BOULDER, Colorado -– Some may call it Conference-a-palooza. Film critic Roger Ebert calls it “The
Conference on Everything Conceivable.” But its more conventional name is ‘The Conference on World Affairs’ and it’s hosted by The University of Colorado.

It’s a cherished tradition in this Rocky Mountain town. Some 80,000 people are expected to attend 200 panels, plenary sessions, performances, a spectacular jazz concert and “Cinema Interruptus,” an annual event with Ebert.

But one thing this year that won’t be traditional.
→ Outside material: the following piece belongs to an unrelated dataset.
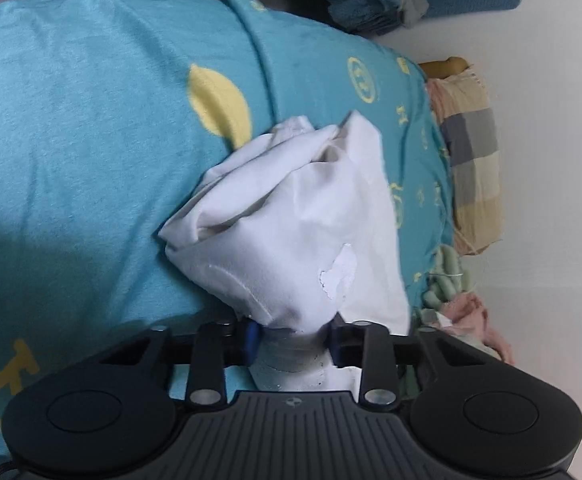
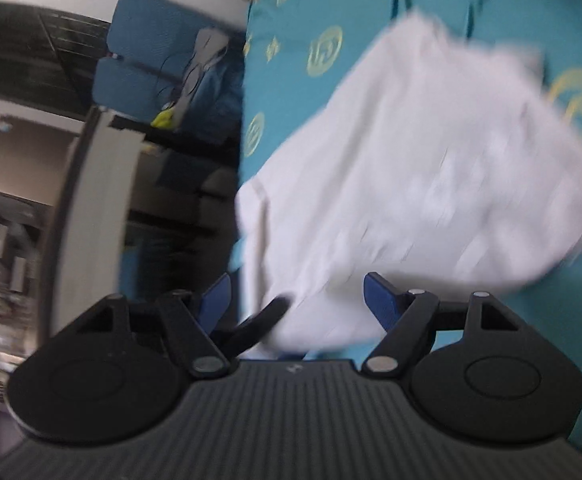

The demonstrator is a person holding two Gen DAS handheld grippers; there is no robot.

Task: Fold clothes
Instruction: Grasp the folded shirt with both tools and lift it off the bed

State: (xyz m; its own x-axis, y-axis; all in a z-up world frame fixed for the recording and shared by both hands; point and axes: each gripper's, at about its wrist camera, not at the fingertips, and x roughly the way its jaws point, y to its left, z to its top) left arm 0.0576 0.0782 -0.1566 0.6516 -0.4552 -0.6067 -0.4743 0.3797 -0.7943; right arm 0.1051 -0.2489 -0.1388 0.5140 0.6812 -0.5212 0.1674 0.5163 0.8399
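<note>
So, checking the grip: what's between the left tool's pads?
A bunched fold of the white garment, pinched in the left tool; the left wrist view shows it.

A: Where does the garment [image 1: 291, 216] lie in the left wrist view?

B: Mid-frame, bunched on the bedspread [image 1: 91, 140], its lower end between the pads of the left gripper [image 1: 294, 338] at the bottom. A checked cloth [image 1: 475, 168] lies at the right edge of the spread.

A: And the right wrist view?

B: The garment [image 2: 431, 168] fills the centre and right, on the bedspread [image 2: 291, 72]. Its lower edge hangs between the spread fingers of the right gripper [image 2: 297, 300], bottom centre. Shelving [image 2: 7, 240] stands at far left.
</note>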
Communist Party Chair Sam Webb is one among the 100-plus panelists. This will be the first time a Communist Party leader is participating in the grand Boulder 61-year tradition.

Webb will be part of nine panels, ‘ATTENTION: Deficit Disorder!’; ‘Family Values: Casualties of the Culture War’; ‘Ethics in Government: LOL’; ‘Political Candidates: No Room for Non-believers’; ‘Are We Stimulated Yet?’; ‘Libertarians, Progressives, Communists: Political Outliers’; ‘What Makes a Leader’ and ‘We Are All Socialists Now.’

Plus he will join other panelists on a live broadcast Wed., April 8 8:30-9:20 on KGNU 88.5 FM/1390 AM discussing ‘A Public Affair Is Obama’s Bipartisanship Sustainable?’

Conference director Jim Palmer said the annual event can only happen because of those enthusiastic volunteers, who every year donate thousands of hours of their time. “There really is nothing like the Conference on World Affairs,” Palmer said. “The Conference on World Affairs is a million-dollar conference that is basically run on a shoestring.”

All events are free and open to the public.

‘Every year, about 100 Boulder residents volunteer to open up their homes to panelists, agreeing to put up guests who could range from an Irish storyteller, the chairman of the Communist Party USA or a New York Times reporter,’ reports local newspaper The Daily Camera.

Journalist Molly Ivins, who was a frequent participant, wrote that the event offers “astonishing, cross-disciplinary insights, whole new ways of looking at old questions and information that can transform the way you look at things.”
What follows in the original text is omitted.